▶ What to do:
Transcribe the listing below in full, keeping every line exactly as it is.

● ● ● ●

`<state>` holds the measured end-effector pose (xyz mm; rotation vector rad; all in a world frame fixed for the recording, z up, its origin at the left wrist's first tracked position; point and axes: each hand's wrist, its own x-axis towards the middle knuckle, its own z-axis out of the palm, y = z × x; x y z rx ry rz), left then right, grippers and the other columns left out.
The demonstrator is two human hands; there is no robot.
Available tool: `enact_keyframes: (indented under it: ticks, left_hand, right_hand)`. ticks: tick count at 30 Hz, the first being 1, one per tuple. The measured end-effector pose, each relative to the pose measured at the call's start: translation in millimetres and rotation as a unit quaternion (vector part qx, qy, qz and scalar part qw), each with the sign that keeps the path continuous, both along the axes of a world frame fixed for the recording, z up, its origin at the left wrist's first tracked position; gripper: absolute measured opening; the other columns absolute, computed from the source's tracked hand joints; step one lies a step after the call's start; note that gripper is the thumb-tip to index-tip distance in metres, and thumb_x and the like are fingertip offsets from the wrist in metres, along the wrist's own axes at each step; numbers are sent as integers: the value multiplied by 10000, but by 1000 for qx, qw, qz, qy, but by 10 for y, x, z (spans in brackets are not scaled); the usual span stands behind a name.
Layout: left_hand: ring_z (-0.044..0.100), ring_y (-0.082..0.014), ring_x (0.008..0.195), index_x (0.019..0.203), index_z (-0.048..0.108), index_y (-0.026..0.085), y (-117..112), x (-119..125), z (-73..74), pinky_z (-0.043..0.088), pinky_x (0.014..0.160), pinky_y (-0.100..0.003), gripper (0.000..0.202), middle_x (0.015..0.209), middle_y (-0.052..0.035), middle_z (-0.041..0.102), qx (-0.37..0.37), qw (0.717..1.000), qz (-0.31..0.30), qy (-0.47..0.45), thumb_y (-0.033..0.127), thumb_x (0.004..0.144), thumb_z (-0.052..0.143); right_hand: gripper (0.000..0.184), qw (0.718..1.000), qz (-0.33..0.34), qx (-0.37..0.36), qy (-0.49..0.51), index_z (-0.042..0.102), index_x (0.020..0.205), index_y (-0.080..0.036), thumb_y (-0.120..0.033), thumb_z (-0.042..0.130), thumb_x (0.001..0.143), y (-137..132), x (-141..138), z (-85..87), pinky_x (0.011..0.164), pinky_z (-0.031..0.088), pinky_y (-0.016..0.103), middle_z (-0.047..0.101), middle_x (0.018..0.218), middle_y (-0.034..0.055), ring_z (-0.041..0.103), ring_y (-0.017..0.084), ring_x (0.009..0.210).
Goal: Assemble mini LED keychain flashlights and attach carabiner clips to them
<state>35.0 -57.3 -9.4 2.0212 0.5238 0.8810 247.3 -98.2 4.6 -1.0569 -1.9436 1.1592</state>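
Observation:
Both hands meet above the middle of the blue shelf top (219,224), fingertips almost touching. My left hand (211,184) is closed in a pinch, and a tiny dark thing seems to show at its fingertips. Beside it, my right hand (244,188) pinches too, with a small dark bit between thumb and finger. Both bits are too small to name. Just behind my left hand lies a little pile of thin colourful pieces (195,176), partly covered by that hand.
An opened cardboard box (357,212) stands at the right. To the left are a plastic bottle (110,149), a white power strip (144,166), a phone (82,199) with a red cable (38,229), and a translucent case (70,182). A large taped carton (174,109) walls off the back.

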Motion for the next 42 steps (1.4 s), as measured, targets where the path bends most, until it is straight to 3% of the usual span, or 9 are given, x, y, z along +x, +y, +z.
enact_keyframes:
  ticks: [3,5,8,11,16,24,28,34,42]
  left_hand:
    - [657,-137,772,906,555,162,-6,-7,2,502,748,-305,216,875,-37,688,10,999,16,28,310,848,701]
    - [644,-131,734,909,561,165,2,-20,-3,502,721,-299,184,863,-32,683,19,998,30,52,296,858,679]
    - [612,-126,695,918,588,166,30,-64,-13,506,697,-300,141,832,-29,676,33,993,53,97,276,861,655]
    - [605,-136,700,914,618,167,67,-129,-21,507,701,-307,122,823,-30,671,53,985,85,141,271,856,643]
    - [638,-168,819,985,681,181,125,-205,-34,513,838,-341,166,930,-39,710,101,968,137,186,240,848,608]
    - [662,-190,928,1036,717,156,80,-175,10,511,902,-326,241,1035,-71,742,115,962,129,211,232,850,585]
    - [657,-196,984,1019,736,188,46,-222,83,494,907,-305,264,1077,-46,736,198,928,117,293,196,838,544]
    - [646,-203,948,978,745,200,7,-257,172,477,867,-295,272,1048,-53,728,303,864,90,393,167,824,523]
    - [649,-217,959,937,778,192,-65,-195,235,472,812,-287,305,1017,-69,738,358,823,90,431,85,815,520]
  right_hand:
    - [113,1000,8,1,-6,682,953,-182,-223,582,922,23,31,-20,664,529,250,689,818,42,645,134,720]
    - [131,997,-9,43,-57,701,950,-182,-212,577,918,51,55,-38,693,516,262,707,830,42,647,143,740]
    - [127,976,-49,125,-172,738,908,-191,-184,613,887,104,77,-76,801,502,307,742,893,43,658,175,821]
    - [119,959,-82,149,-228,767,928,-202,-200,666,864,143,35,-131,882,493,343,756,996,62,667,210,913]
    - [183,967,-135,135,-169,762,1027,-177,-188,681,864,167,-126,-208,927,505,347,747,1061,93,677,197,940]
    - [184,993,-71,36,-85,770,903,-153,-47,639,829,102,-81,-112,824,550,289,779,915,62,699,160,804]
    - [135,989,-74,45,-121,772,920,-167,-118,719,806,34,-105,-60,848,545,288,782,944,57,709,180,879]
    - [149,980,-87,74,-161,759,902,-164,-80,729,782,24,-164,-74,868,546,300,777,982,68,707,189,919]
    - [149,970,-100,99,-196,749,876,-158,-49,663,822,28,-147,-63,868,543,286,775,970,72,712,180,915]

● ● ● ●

▶ Task output:
`<state>` holds the measured end-effector pose (xyz mm; rotation vector rad; all in a world frame fixed for the recording, z up, its origin at the left wrist's first tracked position; point and axes: each hand's wrist, its own x-axis towards the middle knuckle, its own z-axis out of the palm, y = z × x; x y z rx ry rz), left then right, grippers and the other columns left out.
The demonstrator is two human hands; there is no robot.
Available tool: `enact_keyframes: (indented under it: ticks, left_hand, right_hand)`. ticks: tick count at 30 Hz, the first being 1, one per tuple. The measured end-effector pose, each relative to the pose measured at the call's start: translation in millimetres and rotation as a unit quaternion (vector part qx, qy, qz and scalar part qw), each with the sign that keeps the path continuous, both along the axes of a world frame fixed for the recording, z up, its origin at the left wrist's first tracked position; gripper: absolute measured opening; the other columns absolute, computed from the source's tracked hand joints; step one lies a step after the call's start; note that gripper is the thumb-tip to index-tip distance in metres, and thumb_x and the like are fingertip offsets from the wrist in metres, along the wrist's own axes at each step; numbers are sent as integers: the value multiplied by 10000, but by 1000 for qx, qw, qz, qy, but by 10 for y, x, z (spans in brackets are not scaled); the usual span stands behind a name.
Layout: left_hand: ring_z (-0.044..0.100), ring_y (-0.082..0.014), ring_x (0.008..0.195), index_x (0.019..0.203), index_z (-0.048..0.108), index_y (-0.026..0.085), y (-117..112), x (-119..125), z (-73..74), pinky_z (-0.043..0.088), pinky_x (0.014..0.160), pinky_y (-0.100..0.003), gripper (0.000..0.202), middle_x (0.015..0.209), middle_y (-0.052..0.035), middle_z (-0.041..0.102), qx (-0.37..0.37), qw (0.717..1.000), qz (-0.31..0.30), qy (-0.47..0.45), thumb_y (-0.033..0.127), thumb_x (0.004..0.144), thumb_z (-0.052..0.143); right_hand: gripper (0.000..0.184), qw (0.718..1.000), qz (-0.33..0.34), qx (-0.37..0.36), qy (-0.49..0.51), index_z (-0.042..0.102), index_x (0.020..0.205), index_y (-0.080..0.036), thumb_y (-0.120..0.033), thumb_z (-0.042..0.130), thumb_x (0.001..0.143), y (-137..132), x (-141..138), z (-85..87), pinky_x (0.011..0.164), pinky_z (-0.031..0.088), pinky_y (-0.016..0.103), middle_z (-0.047..0.101), middle_x (0.018..0.218), middle_y (-0.034..0.055), ring_z (-0.041..0.103), ring_y (-0.017..0.084), ring_x (0.009..0.210).
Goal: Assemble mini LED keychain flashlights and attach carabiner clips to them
<state>35.0 -57.3 -9.4 2.0212 0.5238 0.8810 247.3 -98.2 4.6 -1.0569 -1.9436 1.1592</state>
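Observation:
Both hands meet above the middle of the blue shelf top (219,224), fingertips almost touching. My left hand (211,184) is closed in a pinch, and a tiny dark thing seems to show at its fingertips. Beside it, my right hand (244,188) pinches too, with a small dark bit between thumb and finger. Both bits are too small to name. Just behind my left hand lies a little pile of thin colourful pieces (195,176), partly covered by that hand.
An opened cardboard box (357,212) stands at the right. To the left are a plastic bottle (110,149), a white power strip (144,166), a phone (82,199) with a red cable (38,229), and a translucent case (70,182). A large taped carton (174,109) walls off the back.
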
Motion for the next 42 steps (1.4 s), as measured, targets where the path bends most, until it is straight to 3% of the usual span, or 9 are given, x, y, z along +x, +y, +z.
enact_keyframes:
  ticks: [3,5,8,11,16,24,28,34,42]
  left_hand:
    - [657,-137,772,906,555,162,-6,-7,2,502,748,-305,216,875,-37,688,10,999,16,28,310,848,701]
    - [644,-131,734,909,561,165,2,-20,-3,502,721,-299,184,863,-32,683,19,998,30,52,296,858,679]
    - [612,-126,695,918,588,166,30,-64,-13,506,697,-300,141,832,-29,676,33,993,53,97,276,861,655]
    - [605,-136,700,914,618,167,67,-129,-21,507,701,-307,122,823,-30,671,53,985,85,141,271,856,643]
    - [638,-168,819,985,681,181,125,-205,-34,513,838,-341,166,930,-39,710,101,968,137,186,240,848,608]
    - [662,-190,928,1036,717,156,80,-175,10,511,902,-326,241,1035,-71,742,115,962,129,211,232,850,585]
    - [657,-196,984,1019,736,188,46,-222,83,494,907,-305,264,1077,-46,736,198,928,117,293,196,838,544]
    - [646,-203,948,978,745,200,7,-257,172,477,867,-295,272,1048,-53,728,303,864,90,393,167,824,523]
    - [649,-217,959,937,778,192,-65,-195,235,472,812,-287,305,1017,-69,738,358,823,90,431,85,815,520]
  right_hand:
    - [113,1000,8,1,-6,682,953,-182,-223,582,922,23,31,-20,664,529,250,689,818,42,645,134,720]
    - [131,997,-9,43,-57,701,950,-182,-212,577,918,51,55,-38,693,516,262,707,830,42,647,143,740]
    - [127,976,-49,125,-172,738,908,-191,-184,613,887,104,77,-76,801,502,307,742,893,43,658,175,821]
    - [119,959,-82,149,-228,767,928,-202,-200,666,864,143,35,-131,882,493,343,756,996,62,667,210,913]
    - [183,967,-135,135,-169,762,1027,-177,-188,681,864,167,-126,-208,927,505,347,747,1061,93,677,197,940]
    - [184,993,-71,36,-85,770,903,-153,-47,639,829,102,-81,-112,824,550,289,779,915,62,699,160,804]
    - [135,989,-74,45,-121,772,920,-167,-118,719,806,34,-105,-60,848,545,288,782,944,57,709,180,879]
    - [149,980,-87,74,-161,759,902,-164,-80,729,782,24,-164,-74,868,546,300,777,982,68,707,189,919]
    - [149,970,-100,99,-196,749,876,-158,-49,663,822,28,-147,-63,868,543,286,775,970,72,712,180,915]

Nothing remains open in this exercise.